Traditional publishers, once it gets to the stage of careful editing, are already using their person-power resources on the newbie's book. Yes, many (though certainly far from all) editors are going to be harder on an author's words if the book is going to one of the big houses. Same thing with many small presses. But they're running a business. In the "everything is shit when you're starting out" uniform world that Davis lives in, a new author, therefore, would be taking up an inordinate amount of time (= $), and in many cases corners would have to be cut, not out of "friendliness" or laziness, but from time constraints alone. They care about the book, but no one will care about it more than the author. When a self-pubber hires an editor or editors, however, the standard contract or agreement usually includes payment by words worked. If that same newbie author causes the editor to have to transform whole patches of the first chapter, the latter is not getting nearly as much as she should for her money. Good editors, then, won't come knocking. This puts the onus on the author to know what the hell they're doing at a surface level, but since editing matters, if an author isn't competent enough to produce decent self-edited copy to his or her editor, and so has to go for a crappy editor, or worse, no editor, or even no reading group, the novel's shortcomings will indeed be apparent and the book won't sell, or if it does (Dan Brown), does so for extraliterary reasons. I don't see much difference here between the two options. We've all read scores of poorly edited traditionally published novels. Novels, even, with rampant typos, formatting blunders, and typographical quirks (tiny print; funky punctuation). With self-pubbed novels, at Amazon at least, the prospective buyer can read 10% of the book's beginning for free by clicking on the cover.. Same idea as browsing at a bookstore. Annoying and time-consuming, often, for the reader. But the result is the same on-line or in shop: no sale.

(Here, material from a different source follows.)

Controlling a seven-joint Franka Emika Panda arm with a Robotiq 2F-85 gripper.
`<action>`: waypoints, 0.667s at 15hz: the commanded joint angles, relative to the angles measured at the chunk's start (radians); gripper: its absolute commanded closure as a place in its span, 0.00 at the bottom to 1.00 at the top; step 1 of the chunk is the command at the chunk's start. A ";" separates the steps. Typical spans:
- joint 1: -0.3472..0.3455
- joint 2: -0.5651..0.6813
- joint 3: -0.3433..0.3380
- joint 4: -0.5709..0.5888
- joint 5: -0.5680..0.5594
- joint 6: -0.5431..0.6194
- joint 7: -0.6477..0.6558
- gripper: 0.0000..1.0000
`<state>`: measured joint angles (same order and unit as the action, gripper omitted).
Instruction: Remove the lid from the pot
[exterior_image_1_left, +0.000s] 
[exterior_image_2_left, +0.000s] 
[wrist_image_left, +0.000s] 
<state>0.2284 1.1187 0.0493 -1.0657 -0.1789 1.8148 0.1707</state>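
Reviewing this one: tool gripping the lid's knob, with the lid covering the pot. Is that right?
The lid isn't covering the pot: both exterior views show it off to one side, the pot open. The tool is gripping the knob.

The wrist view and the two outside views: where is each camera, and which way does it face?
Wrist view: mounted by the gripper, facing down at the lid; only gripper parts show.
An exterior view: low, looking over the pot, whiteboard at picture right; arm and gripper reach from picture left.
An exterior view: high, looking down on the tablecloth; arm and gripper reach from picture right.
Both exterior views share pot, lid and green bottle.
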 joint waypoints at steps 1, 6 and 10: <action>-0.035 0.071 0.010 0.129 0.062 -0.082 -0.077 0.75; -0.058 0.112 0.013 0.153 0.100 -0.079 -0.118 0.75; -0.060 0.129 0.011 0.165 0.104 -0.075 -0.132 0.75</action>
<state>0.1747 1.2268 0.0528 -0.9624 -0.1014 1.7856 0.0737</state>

"How many writers with the talent necessary to write fine books will publish too soon, before they’re ready, and be crushed or utterly ignored, which is much like being crushed?" -- Lauren Davis

What's with all the crushing and smashing? Are new authors young anorexics thrown into their first National Football League game as starting running backs? The hysteria never made it as satire. Now it's just annoying. Here's the thing. In traditional publishing, a new author's book (if very lucky) is given a bit of promotion, and picked up (often) by bookstores where it will sit, usually spine out, for a month or two (increasingly shrinking time) at which time it will be sold back to the publisher at a reduced rate. The "life cycle" of the book is effectively over. Any meaningful promotion has ended. Now the book isn't even available except (possibly) at a few second-hand bookshops, as well as the library. Word of mouth has to happen fast in this model. With self-publishing, however, the book is there forever. Now, most books, digitally, are still unknown and largely unsold. But here's the difference. In Davis' world, that first book is increasingly becoming more crucial in a publishing operation with fewer resources to spend on unproven authors. Even after getting by that initial hump, mid-listers are getting screwed with shitty contract terms and visibility. But if one has talent, and has been a victim of the lack of opportunity in the old paradigm, self-publishing has the promise of rewarding talent eventually. How so? By the author continuing even when sales are minimal. If it takes till book six for an author to find an audience, it means readers will be open to peruse that author's backlist. It's never out of print.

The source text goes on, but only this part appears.